Мила задумчиво провела ладонью по лицу.
— Не знаю. Человеческая мудрость сильно выросла. А добро?
— Я думаю, рост культуры смягчает и нравы.
— Возможно, — кивнула Мила и спросила неожиданно: — Как вы думаете, сколько людей было замучено в застенках инквизиции? Учтите, что длилась она четыре века.
— Миллион? — спросил я наугад. — Или два?
Мила покачала головой:
— Тридцать две тысячи человек. За четыреста с лишним лет. А в Освенциме за четыре года фашисты уничтожили более четырех миллионов человек. А потом атомная бомба в одно мгновение испепелила сто тысяч человек в Хиросиме.
— Люда, Людочка, Мила! Это же не то совсем! Ведь люди не могут и не должны забыть свою накопленную в муках мудрость.

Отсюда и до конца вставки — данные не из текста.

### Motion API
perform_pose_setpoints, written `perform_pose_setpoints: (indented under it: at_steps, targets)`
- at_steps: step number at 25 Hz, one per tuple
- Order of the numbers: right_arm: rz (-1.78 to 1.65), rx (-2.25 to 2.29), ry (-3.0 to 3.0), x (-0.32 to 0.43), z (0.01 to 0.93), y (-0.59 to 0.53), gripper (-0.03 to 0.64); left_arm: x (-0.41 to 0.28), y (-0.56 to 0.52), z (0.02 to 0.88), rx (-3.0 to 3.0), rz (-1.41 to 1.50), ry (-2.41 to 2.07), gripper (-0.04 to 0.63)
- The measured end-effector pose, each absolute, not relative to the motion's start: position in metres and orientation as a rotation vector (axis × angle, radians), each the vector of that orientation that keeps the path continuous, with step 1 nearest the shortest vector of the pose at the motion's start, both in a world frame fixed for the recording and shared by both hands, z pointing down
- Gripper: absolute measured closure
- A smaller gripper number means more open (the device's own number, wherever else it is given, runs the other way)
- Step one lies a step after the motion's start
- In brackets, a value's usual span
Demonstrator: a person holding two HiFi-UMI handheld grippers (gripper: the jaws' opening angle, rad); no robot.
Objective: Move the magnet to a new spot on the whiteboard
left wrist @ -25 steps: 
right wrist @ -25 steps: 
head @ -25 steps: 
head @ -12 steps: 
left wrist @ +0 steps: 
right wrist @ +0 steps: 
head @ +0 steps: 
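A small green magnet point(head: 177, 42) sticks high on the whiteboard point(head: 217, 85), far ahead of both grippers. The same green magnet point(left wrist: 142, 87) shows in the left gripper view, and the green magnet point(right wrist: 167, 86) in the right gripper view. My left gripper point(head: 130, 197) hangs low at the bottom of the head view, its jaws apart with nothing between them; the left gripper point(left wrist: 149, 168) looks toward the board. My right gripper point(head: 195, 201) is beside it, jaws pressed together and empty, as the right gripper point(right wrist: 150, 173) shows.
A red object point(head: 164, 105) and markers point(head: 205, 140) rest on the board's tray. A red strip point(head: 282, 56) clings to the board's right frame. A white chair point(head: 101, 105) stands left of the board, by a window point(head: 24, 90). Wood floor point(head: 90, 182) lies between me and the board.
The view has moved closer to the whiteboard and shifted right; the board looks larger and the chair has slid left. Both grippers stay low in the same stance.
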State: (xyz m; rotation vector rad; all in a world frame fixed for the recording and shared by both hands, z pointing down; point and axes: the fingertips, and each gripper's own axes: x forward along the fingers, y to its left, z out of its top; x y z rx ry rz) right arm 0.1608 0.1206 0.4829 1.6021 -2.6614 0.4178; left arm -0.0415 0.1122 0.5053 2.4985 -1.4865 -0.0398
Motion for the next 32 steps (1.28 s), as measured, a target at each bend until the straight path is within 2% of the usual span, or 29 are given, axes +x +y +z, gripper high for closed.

— Так и я не об этом. С развитием мудрости все обстоит прекрасно. Вот с добром сильные перебои. А мудрость без добра обязательно вырастает в злодейство.
— Но ведь любому искусству противно злодейство? — сказал я негромко, возвращая разговор к непонятому мной началу.
— Конечно, — легко согласилась Мила. — Только новое искусство острее чувствует неравновесие добра и мудрости. Поэтому она тяготеет к разрушению. А разрушение не может создать новой сказки…
В это время в оркестре, видимо, перестали настраивать инструменты, потому что музыканты сделали перерыв. Официант принес вино и закуски, и я очень обрадовался этому — я плохо понимал, о чем говорит Мила, что-то меня не устраивало в ее рассуждениях, но возражения не приходили в голову, и от этого я чувствовал себя совершенным дураком.